Nvidia launches new GPU architecture for growing AI workloads in data centres
Nvidia has upgraded to a new architecture for its data centre GPUs. The Ampere architecture launched two years ago is being replaced by a new Hopper architecture that has been designed to handle artificial intelligence (AI) related workloads in data centres faster. The new architecture has been named after US computer scientist Grace Hopper, Nvidia said.
The first GPU based on the Hopper architecture will be the H100, which packs in 80 billion transistors and can be deployed in all sorts of data centres such as on-prem, cloud, hybrid-cloud, and edge. The H100 is expected to be deployed by leading cloud service providers later this year and will be available from Q3 2022. Nvidia claims the H100 is the world’s most advanced chip ever built.
In terms of performance, the H100 GPU can deliver a 30 times faster speed boost on Megatron 530B chatbot, a large generative language model, as compared to its predecessor the Ampere A100. Nvidia said the Hopper GPU uses a new transformer engine that can provide a 6 times boost for training deep learning networks and natural language processing (NLP) models over its predecessor without losing accuracy.
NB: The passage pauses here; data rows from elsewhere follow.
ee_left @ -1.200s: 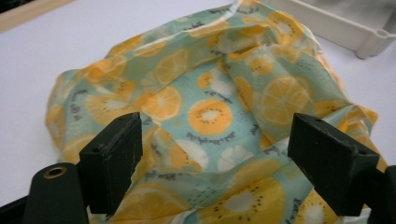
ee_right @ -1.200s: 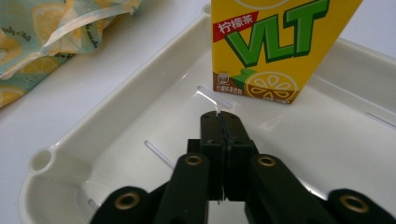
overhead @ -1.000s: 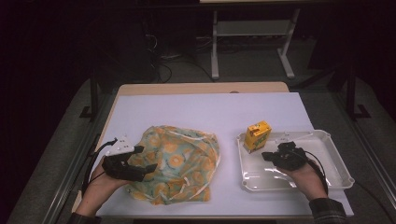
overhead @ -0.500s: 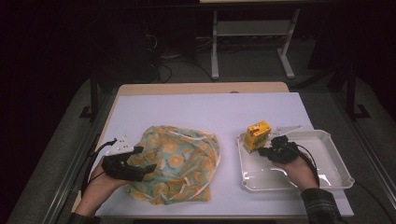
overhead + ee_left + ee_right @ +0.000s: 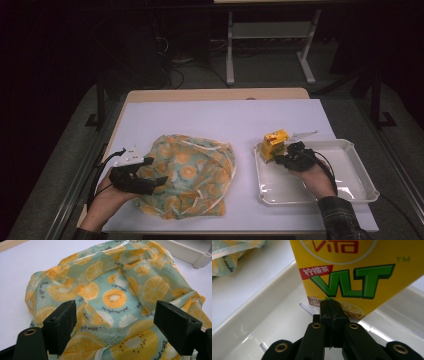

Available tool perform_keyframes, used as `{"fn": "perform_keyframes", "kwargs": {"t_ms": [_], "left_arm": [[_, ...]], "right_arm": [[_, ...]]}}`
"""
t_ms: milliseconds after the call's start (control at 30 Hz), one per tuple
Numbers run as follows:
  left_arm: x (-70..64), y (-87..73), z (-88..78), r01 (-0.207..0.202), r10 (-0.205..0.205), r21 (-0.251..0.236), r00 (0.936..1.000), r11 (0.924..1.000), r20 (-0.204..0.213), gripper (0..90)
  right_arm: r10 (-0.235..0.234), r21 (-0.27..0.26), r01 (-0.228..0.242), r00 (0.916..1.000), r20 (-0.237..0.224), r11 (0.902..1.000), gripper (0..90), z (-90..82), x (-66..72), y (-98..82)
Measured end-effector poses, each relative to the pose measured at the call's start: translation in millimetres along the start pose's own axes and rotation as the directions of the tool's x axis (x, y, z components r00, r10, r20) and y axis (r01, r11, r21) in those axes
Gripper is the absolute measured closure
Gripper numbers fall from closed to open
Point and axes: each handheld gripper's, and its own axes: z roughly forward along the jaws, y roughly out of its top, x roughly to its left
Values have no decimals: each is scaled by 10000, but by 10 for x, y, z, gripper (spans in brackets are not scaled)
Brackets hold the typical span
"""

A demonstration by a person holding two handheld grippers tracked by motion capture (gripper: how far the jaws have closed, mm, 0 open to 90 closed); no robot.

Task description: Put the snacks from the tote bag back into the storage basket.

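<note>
A yellow lemon-tea carton stands at the far left corner of a white tray. My right gripper is shut, jaws pressed together, their tips right at the carton's lower edge; whether they touch it I cannot tell. A crumpled cloth bag printed with orange slices lies left of the tray. My left gripper rests at the bag's left edge, open, with its jaws standing wide over the fabric.
A white sheet covers the wooden table. The tray's corner lies just beyond the bag. A metal table frame stands on the dark floor behind.
My right gripper has slid left across the tray, up to the carton. The left gripper, the bag and the carton have stayed put.
</note>
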Motion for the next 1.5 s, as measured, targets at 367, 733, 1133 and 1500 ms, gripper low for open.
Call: {"fn": "perform_keyframes", "kwargs": {"t_ms": [367,733,1133,1500], "left_arm": [[3,2,6,-173,173,105,9998,9998,5,181],[4,-3,6,-136,136,116,9999,9998,4,181],[-8,11,32,-160,158,259,9999,9995,61,181],[-11,-11,30,-230,228,304,9997,9993,87,181]], "right_arm": [[-62,-57,62,9999,100,10000,900,27,-3,33],[-179,-79,181,9997,160,9998,900,66,18,67],[-158,41,160,9995,-271,9999,801,32,51,12],[-65,-443,39,9983,-584,9990,540,-110,131,19]]}}
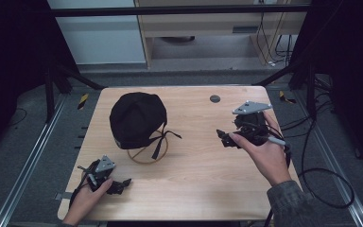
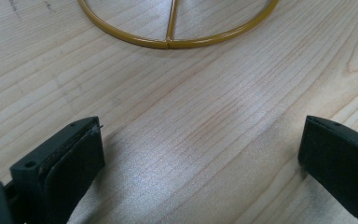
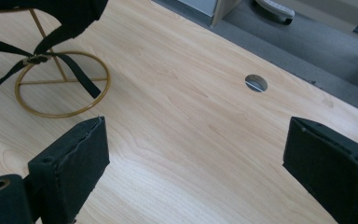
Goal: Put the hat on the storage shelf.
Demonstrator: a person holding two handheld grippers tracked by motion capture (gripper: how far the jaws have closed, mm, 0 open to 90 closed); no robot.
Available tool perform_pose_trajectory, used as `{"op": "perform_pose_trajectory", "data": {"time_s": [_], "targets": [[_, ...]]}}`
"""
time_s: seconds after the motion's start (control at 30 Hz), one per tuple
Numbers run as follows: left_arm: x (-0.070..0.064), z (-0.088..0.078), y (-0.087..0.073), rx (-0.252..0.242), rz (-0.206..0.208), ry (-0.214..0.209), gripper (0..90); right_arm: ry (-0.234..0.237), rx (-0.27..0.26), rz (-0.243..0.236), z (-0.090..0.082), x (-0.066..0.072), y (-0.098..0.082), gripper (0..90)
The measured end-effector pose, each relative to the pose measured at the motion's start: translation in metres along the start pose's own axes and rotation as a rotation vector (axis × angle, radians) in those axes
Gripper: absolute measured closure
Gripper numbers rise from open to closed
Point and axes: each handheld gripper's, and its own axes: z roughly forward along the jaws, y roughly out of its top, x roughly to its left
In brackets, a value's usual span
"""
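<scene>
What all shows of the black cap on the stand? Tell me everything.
The black cap looks like soft fabric with seamed panels, crown up, draped over a thin gold wire stand whose ring base rests on the wooden table. Black straps with a small buckle dangle from it over the ring. Neither gripper touches it.

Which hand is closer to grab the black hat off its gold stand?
Probably the left. The left gripper sits open just below the gold stand holding the black hat; the right gripper is open too, but farther off.
</scene>
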Motion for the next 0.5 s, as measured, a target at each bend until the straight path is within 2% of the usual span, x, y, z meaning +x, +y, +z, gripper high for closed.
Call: {"op": "perform_pose_trajectory", "data": {"time_s": [0.3, 0.5], "targets": [[0.0, 0.0, 0.0, 0.0, 0.0, 0.0, 0.0, 0.002, 0.023, 0.041, 0.01, -0.009, -0.032, 6.7], [0.0, 0.0, 0.0, 0.0, 0.0, 0.0, 0.0, 0.001, 0.06, 0.079, 0.023, -0.016, -0.06, 6.5]]}}
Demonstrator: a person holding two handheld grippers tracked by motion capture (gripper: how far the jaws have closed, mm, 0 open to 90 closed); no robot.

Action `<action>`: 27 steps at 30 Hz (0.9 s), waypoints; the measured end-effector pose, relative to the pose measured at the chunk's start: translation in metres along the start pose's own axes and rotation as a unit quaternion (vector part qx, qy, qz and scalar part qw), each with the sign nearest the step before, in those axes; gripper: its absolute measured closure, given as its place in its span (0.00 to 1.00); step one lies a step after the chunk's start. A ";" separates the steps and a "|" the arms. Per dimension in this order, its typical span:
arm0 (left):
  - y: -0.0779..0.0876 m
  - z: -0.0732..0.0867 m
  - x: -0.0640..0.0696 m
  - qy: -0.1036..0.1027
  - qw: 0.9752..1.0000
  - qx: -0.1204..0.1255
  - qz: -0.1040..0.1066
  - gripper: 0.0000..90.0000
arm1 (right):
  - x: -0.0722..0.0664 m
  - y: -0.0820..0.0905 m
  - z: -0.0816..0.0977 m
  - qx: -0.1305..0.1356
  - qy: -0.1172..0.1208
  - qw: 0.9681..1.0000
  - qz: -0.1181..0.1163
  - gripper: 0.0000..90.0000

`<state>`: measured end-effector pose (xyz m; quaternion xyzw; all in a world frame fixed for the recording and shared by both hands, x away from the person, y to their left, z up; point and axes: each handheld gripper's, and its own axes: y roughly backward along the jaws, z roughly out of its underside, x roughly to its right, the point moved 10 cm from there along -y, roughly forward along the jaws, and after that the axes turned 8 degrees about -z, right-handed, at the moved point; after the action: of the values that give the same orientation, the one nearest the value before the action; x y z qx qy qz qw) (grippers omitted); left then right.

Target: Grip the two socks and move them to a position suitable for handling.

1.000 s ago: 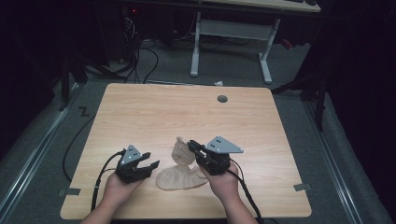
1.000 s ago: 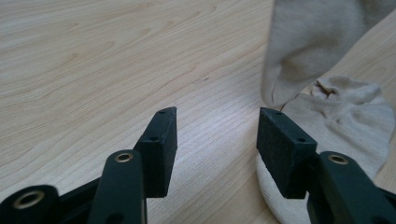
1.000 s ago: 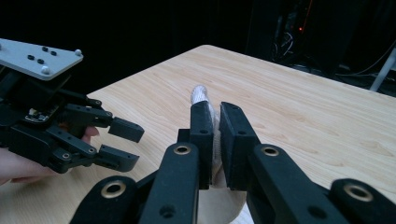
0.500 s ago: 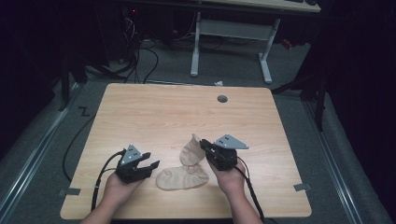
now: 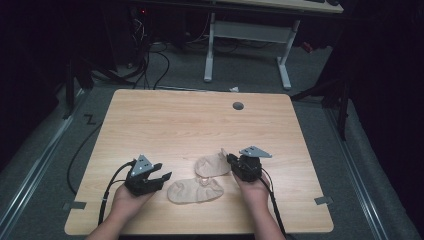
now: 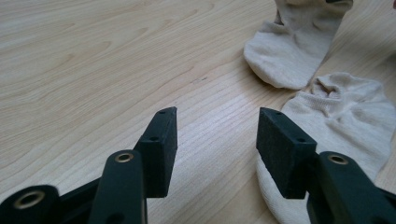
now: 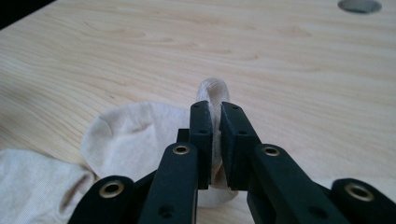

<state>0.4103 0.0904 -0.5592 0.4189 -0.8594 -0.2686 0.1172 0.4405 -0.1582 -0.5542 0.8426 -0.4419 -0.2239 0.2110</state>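
Wooden table (image 5: 165,120): right gripper (image 5: 231,160) clamped on upper sock (image 5: 212,165), left gripper (image 5: 162,180) agape beside lower sock (image 5: 196,190).

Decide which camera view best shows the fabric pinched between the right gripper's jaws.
The right gripper view: the right gripper has its jaws clamped on the cuff of the beige cotton sock, seen close. The high view shows that sock small; the left gripper view shows its toe.
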 end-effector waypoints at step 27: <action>-0.025 0.003 0.015 0.002 0.999 -0.029 0.015 0.57 | -0.006 -0.023 0.033 -0.075 -0.026 0.996 -0.038 0.92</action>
<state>0.4160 0.0678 -0.5762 0.4031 -0.8572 -0.2908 0.1348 0.4340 -0.1460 -0.5922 0.8344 -0.3970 -0.2863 0.2533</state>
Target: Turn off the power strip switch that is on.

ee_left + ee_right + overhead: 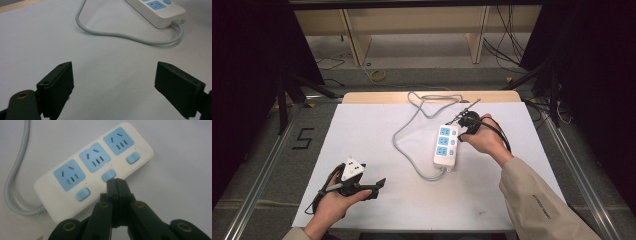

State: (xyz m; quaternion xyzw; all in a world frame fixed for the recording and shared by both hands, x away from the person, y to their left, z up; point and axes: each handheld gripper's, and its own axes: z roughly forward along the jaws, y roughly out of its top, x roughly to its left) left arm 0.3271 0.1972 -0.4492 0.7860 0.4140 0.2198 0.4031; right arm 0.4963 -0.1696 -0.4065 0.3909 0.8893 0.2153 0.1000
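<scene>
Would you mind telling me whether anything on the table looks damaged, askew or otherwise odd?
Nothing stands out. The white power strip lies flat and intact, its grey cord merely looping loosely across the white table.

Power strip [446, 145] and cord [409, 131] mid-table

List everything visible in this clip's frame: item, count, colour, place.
Power strip: one, white with three blue sockets and three blue switches, right of centre on the sheet.
Cord: one, grey, runs from the strip's near end, loops left and up to the table's far edge.
Sheet: one, white, covers the table.
Table: one, light wood, far edge showing past the sheet.
Left gripper: black, jaws wide apart, near left, holding nothing.
Right gripper: black, jaws together, tips at the strip's middle switch.
Hands: two, left hand, right hand, beige sleeve.
</scene>
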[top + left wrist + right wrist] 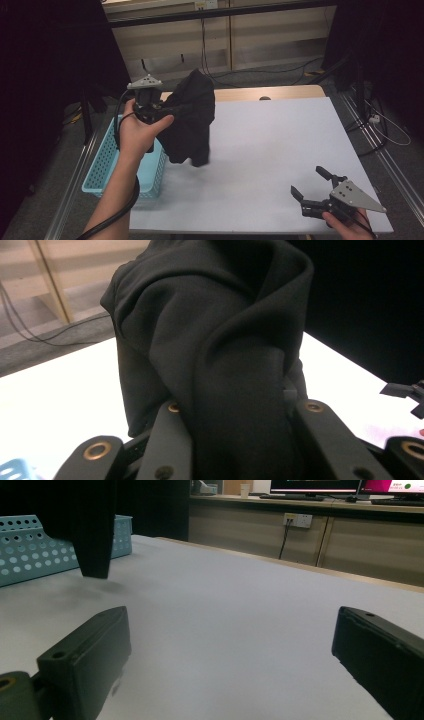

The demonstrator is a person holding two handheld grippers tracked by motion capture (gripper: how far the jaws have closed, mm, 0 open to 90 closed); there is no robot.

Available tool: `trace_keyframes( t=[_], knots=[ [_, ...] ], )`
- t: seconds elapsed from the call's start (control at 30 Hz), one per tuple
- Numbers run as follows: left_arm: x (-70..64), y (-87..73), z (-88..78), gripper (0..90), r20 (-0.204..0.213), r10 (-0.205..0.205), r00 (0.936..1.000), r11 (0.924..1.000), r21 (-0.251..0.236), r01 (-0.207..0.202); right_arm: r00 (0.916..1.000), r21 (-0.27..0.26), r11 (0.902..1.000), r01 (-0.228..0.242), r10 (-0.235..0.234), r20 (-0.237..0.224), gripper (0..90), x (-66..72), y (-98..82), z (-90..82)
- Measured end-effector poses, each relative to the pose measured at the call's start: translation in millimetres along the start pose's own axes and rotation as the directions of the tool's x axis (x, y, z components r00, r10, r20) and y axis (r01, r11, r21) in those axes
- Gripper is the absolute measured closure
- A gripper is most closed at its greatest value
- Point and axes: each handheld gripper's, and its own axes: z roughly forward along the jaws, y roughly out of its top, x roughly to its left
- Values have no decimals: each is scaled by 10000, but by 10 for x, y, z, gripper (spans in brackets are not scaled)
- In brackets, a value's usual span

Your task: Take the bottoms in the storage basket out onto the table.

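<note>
While seen from the high view: left gripper raised near the table's left edge, jaws clamped on a bunched black cloth. Cloth hanging in the air, lower end just above the white table, beside the light blue basket at the left edge. Right gripper low over the near right corner of the table, jaws spread wide, holding nothing, well apart from the cloth.

From the left gripper view: black cloth pinched between the two black jaws, folds rising up and over them, white table behind.

From the right gripper view: both jaws wide apart above bare table, gap empty. Hanging end of the cloth far off at upper left, in front of the perforated blue basket.
</note>
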Motion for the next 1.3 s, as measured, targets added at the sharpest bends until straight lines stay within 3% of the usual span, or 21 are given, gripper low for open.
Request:
trace_keyframes(
  t=[0.03,0.17,0.23,0.67,0.77,0.87,0.9,0.97,1.3],
  knots=[
    [-43,-40,69,725,260,-7,9997,10000,-4,7,10000,-12,10000,-12,12,-19,16,4,1,1],
    [-123,-116,187,722,509,108,9986,9999,84,-112,10000,-3,10000,3,-3,-2,16,-7,0,4],
    [-190,-205,320,721,847,103,9964,9999,123,-114,9999,-25,9999,-115,115,-14,16,-12,1,7],
    [-322,-524,838,703,1354,215,9906,9970,702,-313,9996,7,9996,-284,284,16,16,-35,37,41],
    [-360,-574,963,668,1455,547,9878,9954,694,-653,9996,7,9997,-260,260,52,16,-43,53,41],
    [-376,-611,1062,470,1400,769,9872,9927,820,-890,9998,-1,9998,-211,211,70,16,-58,84,49],
    [-371,-634,1085,381,1397,604,9883,9939,836,-726,9998,38,9999,-146,146,100,15,-63,105,57],
    [-366,-649,1092,322,1388,573,9887,9949,739,-680,10000,118,9999,-71,70,20,12,-64,121,78],
    [-284,-804,1013,204,978,696,9928,9923,958,-790,9998,451,9990,-3,13,-217,15,-16,178,256]
  ],
)
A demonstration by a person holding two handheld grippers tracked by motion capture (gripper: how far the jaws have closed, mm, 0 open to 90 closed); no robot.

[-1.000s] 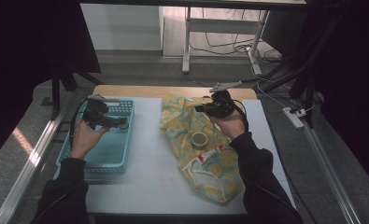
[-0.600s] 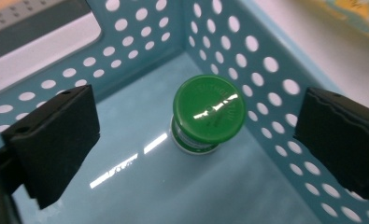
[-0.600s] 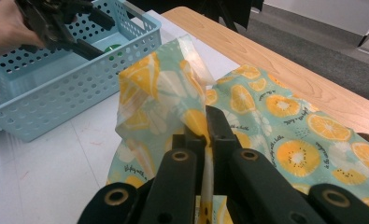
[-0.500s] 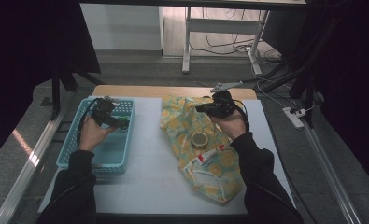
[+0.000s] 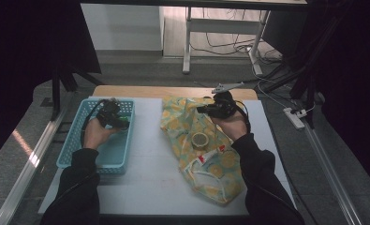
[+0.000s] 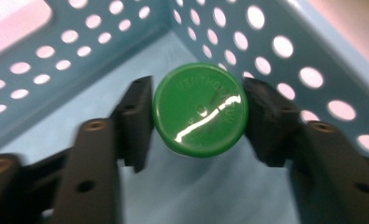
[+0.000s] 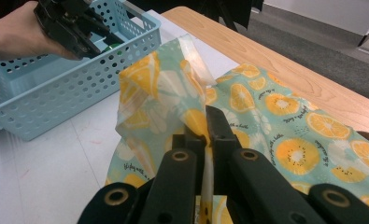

The new architecture also offers better security performance. It uses an improved version of secure multi-instance (MIG) technology that allows a single GPU to be split into seven smaller and isolated instances where multiple jobs can be handled simultaneously in a secure environment.
The other security feature is its confidential computing capabilities that allow the GPU to keep the AI models and data secure during processing. Nvidia believes it can also be applied to federated learning in privacy-sensitive sectors such as BFSI and healthcare as well as shared cloud infrastructures. Federated learning is a branch of AI that allows multiple organisations to collaborate and train AI models without having to share their proprietary datasets with each other.
“Data centres are becoming AI factories — processing and refining mountains of data to produce intelligence,” Jensen Huang, founder, and chief executive officer of Nvidia said in a statement.
Huang points out that the H100 will power the world's AI infrastructure that enterprises use to accelerate their AI-driven businesses.
The Hopper architecture also supports Nvidia’s NVLink interconnect that can be used to connect multiple GPUs to create a massive GPU output. What sets it apart from the predecessor is that it can now be connected to an external NVLink Switch, allowing 256 H100 GPUs to be connected and used as a single GPU with a compute power of up to 192TeraFlops for large-scale AI models that are processing massive amounts of data.
GPUs based on the new architecture can also be paired with Nvidia’s Grace CPUs through an NVLink-C2C interconnect and deliver over 7 times faster communication between the CPU and GPU as compared to PCIe 5.0. The PCIe 5.0 is a serial computer expansion bus standard that transfers data between multiple components at high bandwidth.